▶ **Exercise**: Where a line of the listing below includes the word "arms", reproduce that line.

▶ **Material provided**:
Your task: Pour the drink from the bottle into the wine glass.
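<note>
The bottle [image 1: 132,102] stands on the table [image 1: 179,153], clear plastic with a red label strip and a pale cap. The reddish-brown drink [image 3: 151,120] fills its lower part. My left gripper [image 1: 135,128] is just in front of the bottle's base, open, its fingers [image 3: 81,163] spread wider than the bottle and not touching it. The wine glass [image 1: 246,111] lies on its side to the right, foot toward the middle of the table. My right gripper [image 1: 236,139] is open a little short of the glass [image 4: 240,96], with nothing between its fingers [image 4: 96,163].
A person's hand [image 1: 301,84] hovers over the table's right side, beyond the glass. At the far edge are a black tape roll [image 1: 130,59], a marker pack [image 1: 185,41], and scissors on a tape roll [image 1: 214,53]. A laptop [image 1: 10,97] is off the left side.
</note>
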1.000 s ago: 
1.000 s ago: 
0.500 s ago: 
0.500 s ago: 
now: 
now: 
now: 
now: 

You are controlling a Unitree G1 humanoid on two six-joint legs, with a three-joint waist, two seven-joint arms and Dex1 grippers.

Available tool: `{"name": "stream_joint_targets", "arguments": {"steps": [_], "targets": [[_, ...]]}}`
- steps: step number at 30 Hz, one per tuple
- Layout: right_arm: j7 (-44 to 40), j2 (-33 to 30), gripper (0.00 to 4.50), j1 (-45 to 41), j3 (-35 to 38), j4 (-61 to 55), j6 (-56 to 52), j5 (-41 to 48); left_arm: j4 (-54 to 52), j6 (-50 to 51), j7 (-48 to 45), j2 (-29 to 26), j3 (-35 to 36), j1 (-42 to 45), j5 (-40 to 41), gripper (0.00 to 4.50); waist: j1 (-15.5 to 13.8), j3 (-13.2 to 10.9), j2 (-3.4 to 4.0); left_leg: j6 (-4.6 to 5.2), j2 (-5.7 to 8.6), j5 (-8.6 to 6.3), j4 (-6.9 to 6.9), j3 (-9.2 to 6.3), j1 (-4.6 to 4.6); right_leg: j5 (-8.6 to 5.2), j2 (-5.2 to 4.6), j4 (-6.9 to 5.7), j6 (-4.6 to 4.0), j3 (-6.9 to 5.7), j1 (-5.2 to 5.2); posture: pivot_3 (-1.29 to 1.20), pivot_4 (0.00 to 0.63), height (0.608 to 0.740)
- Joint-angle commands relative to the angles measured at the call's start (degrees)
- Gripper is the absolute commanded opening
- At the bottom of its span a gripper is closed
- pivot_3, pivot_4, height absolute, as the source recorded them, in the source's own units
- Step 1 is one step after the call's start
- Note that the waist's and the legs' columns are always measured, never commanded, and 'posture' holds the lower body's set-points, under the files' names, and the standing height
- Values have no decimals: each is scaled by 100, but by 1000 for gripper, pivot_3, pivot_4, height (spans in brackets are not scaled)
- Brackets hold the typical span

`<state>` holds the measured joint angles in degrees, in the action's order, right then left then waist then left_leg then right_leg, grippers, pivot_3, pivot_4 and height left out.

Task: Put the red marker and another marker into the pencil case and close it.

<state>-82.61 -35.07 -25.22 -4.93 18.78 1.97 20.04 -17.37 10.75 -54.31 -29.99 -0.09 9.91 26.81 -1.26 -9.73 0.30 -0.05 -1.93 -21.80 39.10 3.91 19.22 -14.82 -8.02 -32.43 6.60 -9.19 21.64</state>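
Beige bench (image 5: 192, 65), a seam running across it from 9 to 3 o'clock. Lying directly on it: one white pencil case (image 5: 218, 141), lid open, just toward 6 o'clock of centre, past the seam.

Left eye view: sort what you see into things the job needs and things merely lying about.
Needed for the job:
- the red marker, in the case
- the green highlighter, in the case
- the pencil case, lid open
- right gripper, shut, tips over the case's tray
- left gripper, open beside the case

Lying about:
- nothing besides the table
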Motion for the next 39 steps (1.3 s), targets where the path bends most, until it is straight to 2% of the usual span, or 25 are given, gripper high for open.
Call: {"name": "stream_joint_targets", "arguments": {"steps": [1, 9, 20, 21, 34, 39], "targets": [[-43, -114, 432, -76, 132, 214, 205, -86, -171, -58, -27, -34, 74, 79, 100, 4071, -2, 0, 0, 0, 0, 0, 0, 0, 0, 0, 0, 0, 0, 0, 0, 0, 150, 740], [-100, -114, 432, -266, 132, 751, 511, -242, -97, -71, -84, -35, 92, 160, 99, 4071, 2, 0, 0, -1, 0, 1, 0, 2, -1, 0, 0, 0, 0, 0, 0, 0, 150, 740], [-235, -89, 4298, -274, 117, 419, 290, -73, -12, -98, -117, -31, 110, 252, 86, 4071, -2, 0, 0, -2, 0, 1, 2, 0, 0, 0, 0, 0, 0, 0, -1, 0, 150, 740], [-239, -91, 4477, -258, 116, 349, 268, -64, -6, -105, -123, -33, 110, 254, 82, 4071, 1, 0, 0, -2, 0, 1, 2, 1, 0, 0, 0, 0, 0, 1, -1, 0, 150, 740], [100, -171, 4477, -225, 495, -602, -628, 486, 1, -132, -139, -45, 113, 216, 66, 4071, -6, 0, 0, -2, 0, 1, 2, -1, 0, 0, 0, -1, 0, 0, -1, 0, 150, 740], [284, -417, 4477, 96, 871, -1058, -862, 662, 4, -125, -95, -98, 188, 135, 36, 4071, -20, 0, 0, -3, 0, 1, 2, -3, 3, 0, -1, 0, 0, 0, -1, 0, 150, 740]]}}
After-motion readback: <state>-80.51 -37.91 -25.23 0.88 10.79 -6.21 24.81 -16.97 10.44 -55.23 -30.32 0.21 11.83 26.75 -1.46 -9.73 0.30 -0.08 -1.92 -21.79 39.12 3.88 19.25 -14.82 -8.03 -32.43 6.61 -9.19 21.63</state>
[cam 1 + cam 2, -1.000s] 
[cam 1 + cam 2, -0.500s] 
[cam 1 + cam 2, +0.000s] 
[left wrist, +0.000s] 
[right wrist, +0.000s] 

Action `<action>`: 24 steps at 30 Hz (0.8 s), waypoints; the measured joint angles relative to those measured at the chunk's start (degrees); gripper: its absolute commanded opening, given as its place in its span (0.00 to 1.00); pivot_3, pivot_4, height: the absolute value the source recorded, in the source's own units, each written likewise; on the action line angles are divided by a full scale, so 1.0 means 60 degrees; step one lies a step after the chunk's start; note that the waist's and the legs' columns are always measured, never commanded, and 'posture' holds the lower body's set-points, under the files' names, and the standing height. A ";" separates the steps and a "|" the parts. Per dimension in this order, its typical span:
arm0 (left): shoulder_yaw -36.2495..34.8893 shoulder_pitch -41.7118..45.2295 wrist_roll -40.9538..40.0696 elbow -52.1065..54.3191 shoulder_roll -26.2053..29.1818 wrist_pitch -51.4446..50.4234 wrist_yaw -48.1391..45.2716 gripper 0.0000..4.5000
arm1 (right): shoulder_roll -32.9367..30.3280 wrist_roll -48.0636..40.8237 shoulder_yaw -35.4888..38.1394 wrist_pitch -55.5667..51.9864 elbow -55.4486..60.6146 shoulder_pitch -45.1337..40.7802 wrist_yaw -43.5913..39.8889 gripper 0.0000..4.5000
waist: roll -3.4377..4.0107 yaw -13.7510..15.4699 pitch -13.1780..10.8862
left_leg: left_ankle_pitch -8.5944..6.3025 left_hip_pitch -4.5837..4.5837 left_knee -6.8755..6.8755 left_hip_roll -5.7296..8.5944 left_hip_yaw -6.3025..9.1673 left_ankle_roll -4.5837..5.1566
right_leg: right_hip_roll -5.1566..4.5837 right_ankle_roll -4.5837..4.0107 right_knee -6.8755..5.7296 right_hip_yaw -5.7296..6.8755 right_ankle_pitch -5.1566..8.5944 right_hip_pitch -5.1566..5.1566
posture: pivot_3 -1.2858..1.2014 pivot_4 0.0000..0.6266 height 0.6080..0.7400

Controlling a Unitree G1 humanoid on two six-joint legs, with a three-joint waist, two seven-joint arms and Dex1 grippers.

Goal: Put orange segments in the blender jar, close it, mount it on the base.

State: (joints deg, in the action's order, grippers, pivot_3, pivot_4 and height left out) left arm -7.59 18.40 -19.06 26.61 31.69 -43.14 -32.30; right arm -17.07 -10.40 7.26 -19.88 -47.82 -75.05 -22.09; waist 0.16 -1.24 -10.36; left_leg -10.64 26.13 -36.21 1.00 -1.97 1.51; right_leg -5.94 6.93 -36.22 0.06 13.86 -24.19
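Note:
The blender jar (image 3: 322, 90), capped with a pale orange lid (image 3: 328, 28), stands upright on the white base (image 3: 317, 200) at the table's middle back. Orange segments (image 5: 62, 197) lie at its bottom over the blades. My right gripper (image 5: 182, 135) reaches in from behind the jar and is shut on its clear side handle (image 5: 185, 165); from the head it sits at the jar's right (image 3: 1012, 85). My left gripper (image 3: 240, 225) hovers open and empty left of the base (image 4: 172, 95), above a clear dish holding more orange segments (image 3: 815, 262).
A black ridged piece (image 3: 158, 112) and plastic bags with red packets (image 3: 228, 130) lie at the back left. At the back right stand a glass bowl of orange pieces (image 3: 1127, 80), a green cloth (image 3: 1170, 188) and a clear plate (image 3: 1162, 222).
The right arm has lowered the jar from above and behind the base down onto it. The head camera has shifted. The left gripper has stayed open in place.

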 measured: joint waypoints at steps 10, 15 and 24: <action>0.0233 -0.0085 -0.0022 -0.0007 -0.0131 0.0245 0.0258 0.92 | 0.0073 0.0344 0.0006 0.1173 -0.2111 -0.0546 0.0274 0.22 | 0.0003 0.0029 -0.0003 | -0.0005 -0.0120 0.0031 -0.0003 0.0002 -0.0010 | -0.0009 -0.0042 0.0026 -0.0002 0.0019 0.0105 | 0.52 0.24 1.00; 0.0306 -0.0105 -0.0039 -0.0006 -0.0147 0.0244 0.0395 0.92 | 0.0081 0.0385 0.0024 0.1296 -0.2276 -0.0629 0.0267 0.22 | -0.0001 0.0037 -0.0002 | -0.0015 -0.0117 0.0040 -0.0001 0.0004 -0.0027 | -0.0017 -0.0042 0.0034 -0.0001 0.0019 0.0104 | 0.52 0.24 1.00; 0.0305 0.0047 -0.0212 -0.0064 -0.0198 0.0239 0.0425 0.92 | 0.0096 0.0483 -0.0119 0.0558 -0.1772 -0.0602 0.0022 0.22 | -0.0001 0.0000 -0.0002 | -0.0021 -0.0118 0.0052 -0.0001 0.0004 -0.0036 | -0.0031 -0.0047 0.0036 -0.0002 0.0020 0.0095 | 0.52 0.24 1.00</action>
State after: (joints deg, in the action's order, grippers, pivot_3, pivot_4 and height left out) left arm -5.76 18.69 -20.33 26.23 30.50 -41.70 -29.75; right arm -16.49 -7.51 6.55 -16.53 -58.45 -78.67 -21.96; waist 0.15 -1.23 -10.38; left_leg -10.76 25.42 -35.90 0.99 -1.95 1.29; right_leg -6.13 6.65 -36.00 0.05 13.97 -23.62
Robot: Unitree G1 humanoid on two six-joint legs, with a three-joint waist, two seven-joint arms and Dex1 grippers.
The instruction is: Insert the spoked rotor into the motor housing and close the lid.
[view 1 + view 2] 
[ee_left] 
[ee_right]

▶ **Exercise output**:
You are controlling a Unitree G1 humanoid on two six-joint legs, with a three-joint waist, two seven-joint arms and Dex1 grippers.
Controlling a Unitree G1 humanoid on two six-joint legs, with a three-joint waist, two seven-joint arms and Dex1 grippers.
Robot: Unitree G1 humanoid on two six-joint legs, with a three-joint waist, two seven-joint arms and Dex1 grippers.

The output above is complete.